Antes que politizar el tema, se debe pensar en la inestabilidad que los altos precios crean en los hogares.
Tratar de voltear la cara ante el galopante alto costo de la vida, es un error de parte del sector oficial. Prácticamente todos los producto han experimentado reajustes, y es hora de tomar las providencias de rigor.
De ahí, que desde el gobierno se debe llevar a cabo un programa de emergencia para hacer frente a los precios altos y nivelar la situación, donde se da escasez de los comestibles.
Eso sí, hay que tener mucho cuidado con autorizar importaciones de renglones donde hay buen abastecimiento en el país. La sensatez y la rapidez se imponen.
La inercia oficial ha permitido que muchos integrantes del sector empresarial dedicado a los alimentos, procedan a subir los precios, en una intolerable muestra de agiotismo y especulación.
Si hay voluntad política se pueden establecer precios asequibles, que pueden ser cubiertos por el presupuesto de los hogares dominicanos.
Está claro que de seguir las alzas será prácticamente imposible que los dominicanos puedan cubrir sus necesidades en base a los salarios deprimidos.

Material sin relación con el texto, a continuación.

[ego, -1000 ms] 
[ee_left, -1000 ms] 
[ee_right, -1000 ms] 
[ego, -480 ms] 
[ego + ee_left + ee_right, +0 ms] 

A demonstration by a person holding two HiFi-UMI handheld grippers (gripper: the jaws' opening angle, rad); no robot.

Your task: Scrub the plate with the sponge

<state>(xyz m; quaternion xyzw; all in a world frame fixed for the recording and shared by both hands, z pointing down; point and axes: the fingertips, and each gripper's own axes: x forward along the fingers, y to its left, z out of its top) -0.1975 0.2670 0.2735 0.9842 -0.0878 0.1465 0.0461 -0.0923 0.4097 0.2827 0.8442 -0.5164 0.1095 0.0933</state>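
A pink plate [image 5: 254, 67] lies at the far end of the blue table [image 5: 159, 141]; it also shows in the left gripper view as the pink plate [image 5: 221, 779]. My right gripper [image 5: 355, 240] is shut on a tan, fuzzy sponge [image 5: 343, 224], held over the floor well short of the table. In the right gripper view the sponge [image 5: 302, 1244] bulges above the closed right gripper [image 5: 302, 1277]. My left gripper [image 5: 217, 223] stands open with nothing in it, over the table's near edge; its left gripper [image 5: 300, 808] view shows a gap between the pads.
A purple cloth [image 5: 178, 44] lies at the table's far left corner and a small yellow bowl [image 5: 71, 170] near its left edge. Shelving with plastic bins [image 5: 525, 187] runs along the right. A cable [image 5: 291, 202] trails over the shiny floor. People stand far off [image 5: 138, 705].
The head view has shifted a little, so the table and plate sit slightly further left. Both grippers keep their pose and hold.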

Estamos viviendo en una economía dolarizada, pero donde las obligaciones se cubren en pesos. A pesar de los aumentos de salarios, se ha descuidado el control de los niveles de la canasta alimenticia.
Con un programa de emergencia, y acuerdos entre el gobierno y los empresarios, se puede llegar a soluciones favorables, y sería posible estabilizar los precios de los productos. Lo que no se puede es ejecutar el cruce de brazos.
Hay que también dialogar con los productores y verificar donde ellos pueden abastecer la canasta, y ver si necesitan la importación de rubros. Disponer traer comestibles del extranjero, podría lleva a la ruina a muchos pequeños agro-productores.
Hacen mal los sectores de oposición en querer sacar capital político a los aumentos de los precios de los comestibles, sin aportar una salida satisfactoria.
No es momento de jugar a la política, buscando beneficios con el estomago de la mayoría de los dominicanos.
En vez de la crítica y la búsqueda de ventajas partidistas, lo que se tiene es que pensar en un programa de emergencia donde todos colaboren, desde el gobierno, la oposición.